[Top][All Lists]
[Date Prev][Date Next][Thread Prev][Thread Next][Date Index][Thread Index]
Re: [Gnu-arch-users] Re: Inconsistency of Added-files and Removed-files
From: |
Aaron Bentley |
Subject: |
Re: [Gnu-arch-users] Re: Inconsistency of Added-files and Removed-files |
Date: |
Wed, 25 Aug 2004 19:22:33 -0400 |
User-agent: |
Mozilla Thunderbird 0.5 (X11/20040309) |
Tom Lord wrote:
One thing that we've talked about is the idea of a "delta compressed
revision library" --- i.e., a "revision library" in the sense that it
contains trees extracted from archives and provides a client-side
cache; "delta compressed" in the sense that it's optimized for access
to individual file history.
We kinda have that already, don't we? Library revisions contain their
changeset in the ,,patch-set directory, and those are a kind of
delta-compressed file history.
It isn't obvious to me, though, that this or any other new kind of
cache needs to be separately and specially coded.

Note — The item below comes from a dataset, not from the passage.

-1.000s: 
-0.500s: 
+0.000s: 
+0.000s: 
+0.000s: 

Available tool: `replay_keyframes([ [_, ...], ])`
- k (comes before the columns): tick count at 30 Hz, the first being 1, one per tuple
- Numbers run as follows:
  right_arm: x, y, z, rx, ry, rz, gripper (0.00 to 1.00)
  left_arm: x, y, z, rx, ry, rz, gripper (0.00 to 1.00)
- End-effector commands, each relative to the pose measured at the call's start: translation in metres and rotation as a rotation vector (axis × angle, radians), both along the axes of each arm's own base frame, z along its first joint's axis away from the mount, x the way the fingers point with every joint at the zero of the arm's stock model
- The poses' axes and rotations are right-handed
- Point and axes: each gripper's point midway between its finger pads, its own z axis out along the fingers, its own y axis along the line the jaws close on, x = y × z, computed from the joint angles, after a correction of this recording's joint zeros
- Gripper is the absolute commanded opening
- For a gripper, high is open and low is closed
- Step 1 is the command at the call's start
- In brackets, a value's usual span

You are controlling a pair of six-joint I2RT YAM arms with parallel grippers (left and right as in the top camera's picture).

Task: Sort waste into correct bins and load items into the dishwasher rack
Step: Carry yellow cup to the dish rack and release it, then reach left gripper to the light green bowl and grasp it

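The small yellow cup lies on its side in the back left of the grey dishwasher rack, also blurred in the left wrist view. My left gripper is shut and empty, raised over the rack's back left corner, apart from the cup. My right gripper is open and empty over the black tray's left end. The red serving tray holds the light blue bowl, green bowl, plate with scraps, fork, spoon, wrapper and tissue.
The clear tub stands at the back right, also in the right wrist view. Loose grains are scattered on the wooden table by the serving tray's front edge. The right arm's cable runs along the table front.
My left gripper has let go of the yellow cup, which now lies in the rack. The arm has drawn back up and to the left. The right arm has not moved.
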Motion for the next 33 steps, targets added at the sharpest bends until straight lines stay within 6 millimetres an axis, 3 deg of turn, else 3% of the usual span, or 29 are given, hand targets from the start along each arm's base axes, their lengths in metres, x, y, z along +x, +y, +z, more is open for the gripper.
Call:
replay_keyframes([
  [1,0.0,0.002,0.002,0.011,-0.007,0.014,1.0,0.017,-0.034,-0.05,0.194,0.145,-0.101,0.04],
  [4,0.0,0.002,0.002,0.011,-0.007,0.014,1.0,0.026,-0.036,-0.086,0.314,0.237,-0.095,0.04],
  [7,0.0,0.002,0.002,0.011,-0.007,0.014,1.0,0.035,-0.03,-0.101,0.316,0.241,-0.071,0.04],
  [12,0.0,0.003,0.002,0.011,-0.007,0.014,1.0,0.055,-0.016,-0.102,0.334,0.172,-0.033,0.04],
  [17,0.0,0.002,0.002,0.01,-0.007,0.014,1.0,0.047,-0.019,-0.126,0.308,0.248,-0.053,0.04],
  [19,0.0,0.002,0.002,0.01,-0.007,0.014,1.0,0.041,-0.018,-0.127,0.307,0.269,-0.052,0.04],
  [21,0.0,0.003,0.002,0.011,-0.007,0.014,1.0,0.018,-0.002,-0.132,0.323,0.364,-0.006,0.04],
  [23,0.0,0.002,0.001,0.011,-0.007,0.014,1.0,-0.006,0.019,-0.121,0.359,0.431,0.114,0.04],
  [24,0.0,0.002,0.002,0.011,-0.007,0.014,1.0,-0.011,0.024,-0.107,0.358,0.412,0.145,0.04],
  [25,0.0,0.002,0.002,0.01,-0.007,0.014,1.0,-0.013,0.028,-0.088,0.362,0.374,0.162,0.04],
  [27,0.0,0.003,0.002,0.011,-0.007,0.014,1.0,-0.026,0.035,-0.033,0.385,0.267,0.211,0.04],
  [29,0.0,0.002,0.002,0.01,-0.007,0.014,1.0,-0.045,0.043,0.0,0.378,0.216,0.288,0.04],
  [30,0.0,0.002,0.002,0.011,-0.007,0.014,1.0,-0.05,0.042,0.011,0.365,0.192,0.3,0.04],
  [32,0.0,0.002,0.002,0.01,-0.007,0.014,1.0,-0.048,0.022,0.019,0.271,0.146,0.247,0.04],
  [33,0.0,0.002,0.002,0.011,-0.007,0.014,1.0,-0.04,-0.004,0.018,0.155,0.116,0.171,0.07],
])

There's only a small number of basis functions for "things we want to
be able to compute from archives". E.g., there's
`patch_log_of(revision)' and `changeset_of(revision)' and
`changed_file_ids(revision)'.... stuff like that. And it's not that
long a list. Add in "second order" computations, like
`which_patches_change_file(id)' and the list *still* isn't that long.

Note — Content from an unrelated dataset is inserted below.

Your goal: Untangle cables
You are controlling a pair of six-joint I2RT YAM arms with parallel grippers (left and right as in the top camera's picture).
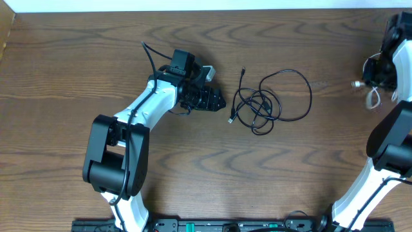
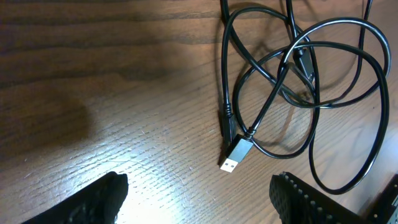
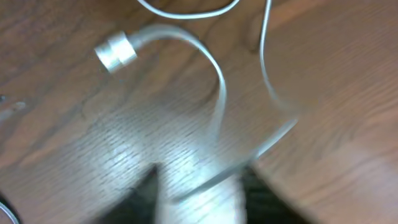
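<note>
roughly at mid-counter lies the black tangle [image 1: 261,103], loops of thin black cable crossed over one another and flat on the wood. how many black cords make it up cannot be told from the knot. two free ends show from overhead: a thin plug [image 1: 243,69] pointing toward the far edge, and a usb plug [image 2: 236,155] on the side nearest the left gripper. the one white cable [image 1: 372,98] lies well to the right of the tangle, near the right border of the overhead view. it is a short curl with a silver barrel plug [image 3: 116,51] at its free end.

bare counter [image 1: 77,64] surrounds the tangle on every side. the far edge is well beyond it, and a strip of open wood lies between it and each arm.

the left gripper [image 1: 215,100] sits just left of the tangle, low over the wood. its jaws stand wide apart and hold nothing. in the left wrist view the usb plug lies ahead of the gap, touching neither finger [image 2: 102,199].

the right gripper [image 1: 376,72] is over the white cable, well right of the tangle. its jaws are partly apart, and the cord runs blurred through the gap. whether it touches either finger [image 3: 142,198] i cannot tell.

count: two arms, two grippers, one white cable, one black tangle.
</note>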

All of those basis functions have full externalizable (i.e., printable,
readable) parameters and return values.
All of those basis functions are constant functions: given equal
arguments, they always produce equal results.
Some of those functions are expensive; the second-order functions
depend on the first-order functions, including some expensive ones.
One idea here is to add a very general caching mechanism built around
those functions rather than around a particular data structure like a
revlib. Schematically, instead of calling:
log = patch_log_of (revision);
touched_names = touched_file_names (log);
one would write:
touched_named = query ("touched_names $revision");
if that result is cached, fine, otherwise, the cache is automatically
populated with:
cached_result["touched_names $revision"]
= touched_file_names (query ("patch_log_of $revision"));
and so forth.
Designed with care, a caching implementation of "query" might be able
to behave with all the important performance characteristics of the
less-generic caches we might want to add -- and with far less code!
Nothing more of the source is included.